§ **Work request**
Exactly as written, copy the lines of the data below from the first through the one containing "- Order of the".

§ **Collected material**
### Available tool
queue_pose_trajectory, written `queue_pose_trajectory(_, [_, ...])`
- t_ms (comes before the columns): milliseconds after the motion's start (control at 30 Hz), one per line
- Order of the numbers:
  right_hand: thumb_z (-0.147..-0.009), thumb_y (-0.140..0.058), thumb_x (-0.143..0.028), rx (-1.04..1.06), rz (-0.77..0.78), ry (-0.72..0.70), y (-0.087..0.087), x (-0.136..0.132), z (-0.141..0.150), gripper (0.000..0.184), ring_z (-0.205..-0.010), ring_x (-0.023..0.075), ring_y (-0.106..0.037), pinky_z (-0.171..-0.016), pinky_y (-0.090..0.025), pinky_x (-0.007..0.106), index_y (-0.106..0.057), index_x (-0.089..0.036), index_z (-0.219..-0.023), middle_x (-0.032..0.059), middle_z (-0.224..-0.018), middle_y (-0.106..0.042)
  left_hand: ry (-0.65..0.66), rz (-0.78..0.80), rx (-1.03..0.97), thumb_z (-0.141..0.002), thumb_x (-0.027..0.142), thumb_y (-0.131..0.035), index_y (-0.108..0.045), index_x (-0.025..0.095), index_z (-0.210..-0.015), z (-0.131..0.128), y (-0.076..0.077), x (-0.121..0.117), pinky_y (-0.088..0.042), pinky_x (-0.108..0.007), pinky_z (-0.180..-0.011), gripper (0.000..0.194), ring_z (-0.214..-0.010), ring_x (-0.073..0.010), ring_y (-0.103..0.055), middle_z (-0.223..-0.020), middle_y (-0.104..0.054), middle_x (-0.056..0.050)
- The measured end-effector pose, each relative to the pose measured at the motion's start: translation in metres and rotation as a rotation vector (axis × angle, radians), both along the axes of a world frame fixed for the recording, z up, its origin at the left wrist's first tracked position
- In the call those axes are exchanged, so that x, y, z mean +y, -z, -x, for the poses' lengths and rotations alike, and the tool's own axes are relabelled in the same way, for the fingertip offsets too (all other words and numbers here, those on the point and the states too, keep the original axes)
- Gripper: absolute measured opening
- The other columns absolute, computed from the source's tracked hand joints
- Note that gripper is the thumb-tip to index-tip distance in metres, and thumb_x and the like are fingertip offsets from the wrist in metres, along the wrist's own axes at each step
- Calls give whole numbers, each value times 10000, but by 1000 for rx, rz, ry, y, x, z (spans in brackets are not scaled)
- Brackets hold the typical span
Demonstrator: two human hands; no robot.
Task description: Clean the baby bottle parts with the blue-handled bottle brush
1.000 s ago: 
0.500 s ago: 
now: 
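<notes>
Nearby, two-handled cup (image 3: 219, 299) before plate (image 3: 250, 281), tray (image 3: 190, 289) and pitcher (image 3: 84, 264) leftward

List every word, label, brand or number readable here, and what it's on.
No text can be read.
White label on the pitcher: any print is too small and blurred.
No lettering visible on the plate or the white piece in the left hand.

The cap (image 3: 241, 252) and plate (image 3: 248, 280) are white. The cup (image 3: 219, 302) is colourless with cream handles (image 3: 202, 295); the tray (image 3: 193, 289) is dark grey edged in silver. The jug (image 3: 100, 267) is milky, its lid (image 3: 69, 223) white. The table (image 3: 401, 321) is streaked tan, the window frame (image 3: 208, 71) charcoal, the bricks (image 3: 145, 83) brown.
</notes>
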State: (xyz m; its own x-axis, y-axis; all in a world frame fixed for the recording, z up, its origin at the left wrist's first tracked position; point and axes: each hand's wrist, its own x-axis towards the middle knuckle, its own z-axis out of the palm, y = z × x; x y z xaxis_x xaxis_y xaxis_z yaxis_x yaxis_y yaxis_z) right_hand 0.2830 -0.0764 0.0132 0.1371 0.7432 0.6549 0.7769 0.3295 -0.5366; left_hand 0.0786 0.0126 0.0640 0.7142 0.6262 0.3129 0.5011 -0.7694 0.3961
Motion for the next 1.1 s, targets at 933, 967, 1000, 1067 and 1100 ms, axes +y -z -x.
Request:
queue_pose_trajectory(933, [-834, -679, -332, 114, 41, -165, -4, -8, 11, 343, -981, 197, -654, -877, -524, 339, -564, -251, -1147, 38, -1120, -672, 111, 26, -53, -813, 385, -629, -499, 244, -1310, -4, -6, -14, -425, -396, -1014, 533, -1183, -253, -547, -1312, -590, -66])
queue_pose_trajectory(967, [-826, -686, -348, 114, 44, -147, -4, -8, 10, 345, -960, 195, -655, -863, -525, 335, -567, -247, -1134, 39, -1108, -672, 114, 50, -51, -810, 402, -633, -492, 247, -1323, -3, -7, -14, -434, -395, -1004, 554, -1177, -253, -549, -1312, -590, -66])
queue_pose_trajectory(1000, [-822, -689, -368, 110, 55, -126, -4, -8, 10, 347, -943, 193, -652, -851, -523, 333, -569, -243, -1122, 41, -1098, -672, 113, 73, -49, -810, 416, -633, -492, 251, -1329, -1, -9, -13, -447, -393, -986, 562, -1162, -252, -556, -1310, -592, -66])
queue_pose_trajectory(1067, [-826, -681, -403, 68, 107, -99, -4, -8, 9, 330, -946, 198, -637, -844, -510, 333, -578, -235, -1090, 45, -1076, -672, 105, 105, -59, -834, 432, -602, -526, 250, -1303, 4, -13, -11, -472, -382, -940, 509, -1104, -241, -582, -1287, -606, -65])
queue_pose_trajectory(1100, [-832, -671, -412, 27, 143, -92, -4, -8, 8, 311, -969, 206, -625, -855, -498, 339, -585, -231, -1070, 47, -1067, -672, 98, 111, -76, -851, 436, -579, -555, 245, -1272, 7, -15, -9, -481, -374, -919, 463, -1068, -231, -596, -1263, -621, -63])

§ **Output**
### Available tool
queue_pose_trajectory, written `queue_pose_trajectory(_, [_, ...])`
- t_ms (comes before the columns): milliseconds after the motion's start (control at 30 Hz), one per line
- Order of the numbers:

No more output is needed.